Created attachment 1346601 [details] CPU Utilization panel Description of problem: CPU utilization values are reported in wrong/misleading way. In CPU Utilization panel in Hosts dashboard is chart with only one measured value labeled by the host it measures. It seems to aggregate all memory types but the value in this chart isn't equal with any value reported by `top` command. All memory types should have reported their own value in chart and these values should be correctly labeled. Version-Release number of selected component (if applicable): Version-Release number of selected component (if applicable): tendrl-api-httpd-1.5.3-2.el7rhgs.noarch tendrl-grafana-selinux-1.5.3-2.el7rhgs.noarch tendrl-selinux-1.5.3-2.el7rhgs.noarch tendrl-node-agent-1.5.3-3.el7rhgs.noarch tendrl-ui-1.5.3-2.el7rhgs.noarch tendrl-grafana-plugins-1.5.3-2.el7rhgs.noarch tendrl-notifier-1.5.3-1.el7rhgs.noarch tendrl-ansible-1.5.3-2.el7rhgs.noarch tendrl-commons-1.5.3-1.el7rhgs.noarch tendrl-api-1.5.3-2.el7rhgs.noarch tendrl-monitoring-integration-1.5.3-2.el7rhgs.noarch glusterfs-3.8.4-50.el7rhgs.x86_64 How reproducible: 100% Steps to Reproduce: 1. Import cluster with volume. 2. On one of the nodes install `stress` tool. 3. Run the following command on monitored machine: stress --cpu ${N} --vm 1 --vm-bytes ${M}G where N is the number of cpu of particular machine, and M is roughly half of the total memory of the machine (in GB). The intended purpose of this command is to: * utilize all cpu on each machine to 100% * while having significant percentage of system cpu cycles 4. Wait for new data to be collected and visualized in Grafana. 5. Check CPU Utilization panel in Hosts dashboard. Actual results: There is only one reported value in chart but it does not reflect CPU Utilization correctly. My CPU utilization reported by `top`: %Cpu(s): 66.8 us, 33.1 sy, 0.0 ni, 0.0 id, 0.0 wa, 0.0 hi, 0.2 si, 0.0 st CPU reported by Grafana: 50% Expected results: There should be correctly reported CPU utilization for: user : time running un-niced user processes system : time running kernel processes nice : time running niced user processes idle : time spent in the kernel idle handler IO-wait : time waiting for I/O completion Additional info:
What is incorrect here? You mean the current calculation is wrong or its not showing all the values separately on the graph(user, system, nice etc?)
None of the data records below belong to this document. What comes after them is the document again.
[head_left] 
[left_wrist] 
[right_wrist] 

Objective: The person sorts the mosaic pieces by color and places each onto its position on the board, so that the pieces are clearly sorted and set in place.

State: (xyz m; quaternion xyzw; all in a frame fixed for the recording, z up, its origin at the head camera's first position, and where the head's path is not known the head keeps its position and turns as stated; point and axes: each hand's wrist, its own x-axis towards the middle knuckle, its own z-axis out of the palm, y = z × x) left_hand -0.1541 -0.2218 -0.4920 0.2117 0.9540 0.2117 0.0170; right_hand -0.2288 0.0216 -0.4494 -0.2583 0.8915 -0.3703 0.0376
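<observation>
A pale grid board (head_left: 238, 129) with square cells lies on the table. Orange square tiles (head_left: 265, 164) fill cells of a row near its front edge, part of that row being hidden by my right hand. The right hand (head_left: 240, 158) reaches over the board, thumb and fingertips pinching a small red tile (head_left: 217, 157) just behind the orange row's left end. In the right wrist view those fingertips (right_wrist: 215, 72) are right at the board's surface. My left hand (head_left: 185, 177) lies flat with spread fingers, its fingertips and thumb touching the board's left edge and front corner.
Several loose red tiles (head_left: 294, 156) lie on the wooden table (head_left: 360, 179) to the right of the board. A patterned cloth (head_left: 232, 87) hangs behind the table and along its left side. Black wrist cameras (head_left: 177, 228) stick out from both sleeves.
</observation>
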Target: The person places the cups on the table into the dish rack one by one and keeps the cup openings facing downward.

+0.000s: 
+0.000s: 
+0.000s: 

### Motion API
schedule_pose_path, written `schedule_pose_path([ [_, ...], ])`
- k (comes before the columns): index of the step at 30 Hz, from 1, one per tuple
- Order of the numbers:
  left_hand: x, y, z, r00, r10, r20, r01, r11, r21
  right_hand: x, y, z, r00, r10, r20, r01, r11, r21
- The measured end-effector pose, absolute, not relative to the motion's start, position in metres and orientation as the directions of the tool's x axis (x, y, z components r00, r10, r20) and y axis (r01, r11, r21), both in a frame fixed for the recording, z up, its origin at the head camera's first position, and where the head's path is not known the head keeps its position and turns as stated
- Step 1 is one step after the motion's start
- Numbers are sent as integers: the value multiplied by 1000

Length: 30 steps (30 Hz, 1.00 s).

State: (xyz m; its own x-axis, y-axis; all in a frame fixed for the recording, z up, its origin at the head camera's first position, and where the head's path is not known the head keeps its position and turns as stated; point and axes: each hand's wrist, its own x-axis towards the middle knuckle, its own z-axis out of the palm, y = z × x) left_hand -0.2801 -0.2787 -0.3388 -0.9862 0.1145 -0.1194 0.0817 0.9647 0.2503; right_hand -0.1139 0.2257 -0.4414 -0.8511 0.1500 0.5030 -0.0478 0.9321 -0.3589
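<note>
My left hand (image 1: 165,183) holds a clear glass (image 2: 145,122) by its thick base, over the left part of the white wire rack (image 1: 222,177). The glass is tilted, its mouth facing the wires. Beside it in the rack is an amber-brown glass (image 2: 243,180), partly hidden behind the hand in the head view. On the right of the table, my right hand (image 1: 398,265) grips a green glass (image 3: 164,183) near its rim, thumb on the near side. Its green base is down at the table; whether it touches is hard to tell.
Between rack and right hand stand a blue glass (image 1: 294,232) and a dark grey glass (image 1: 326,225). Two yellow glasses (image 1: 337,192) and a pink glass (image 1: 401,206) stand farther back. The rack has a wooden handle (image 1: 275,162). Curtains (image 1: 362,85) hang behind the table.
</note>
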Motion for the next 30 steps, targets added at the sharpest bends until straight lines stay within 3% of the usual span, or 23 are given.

There should be shown all the values separately. There shouldn't be only one aggregated value for CPU utilization.
I see that CPU utilization is divided into user and system memory. Are these the only CPU metrics that user needs to know related to Gluster? Is for gluster use-case unnecessary to show nice, idle and IO-wait values?
I also see that the reported metrics are not shown cumulatively (for example https://grafana.com/dashboards/203). In my chart are shown values user=72% system=27. From chart it is not clear that almost all CPU resources are consumed. The threshold line is also not breached this way.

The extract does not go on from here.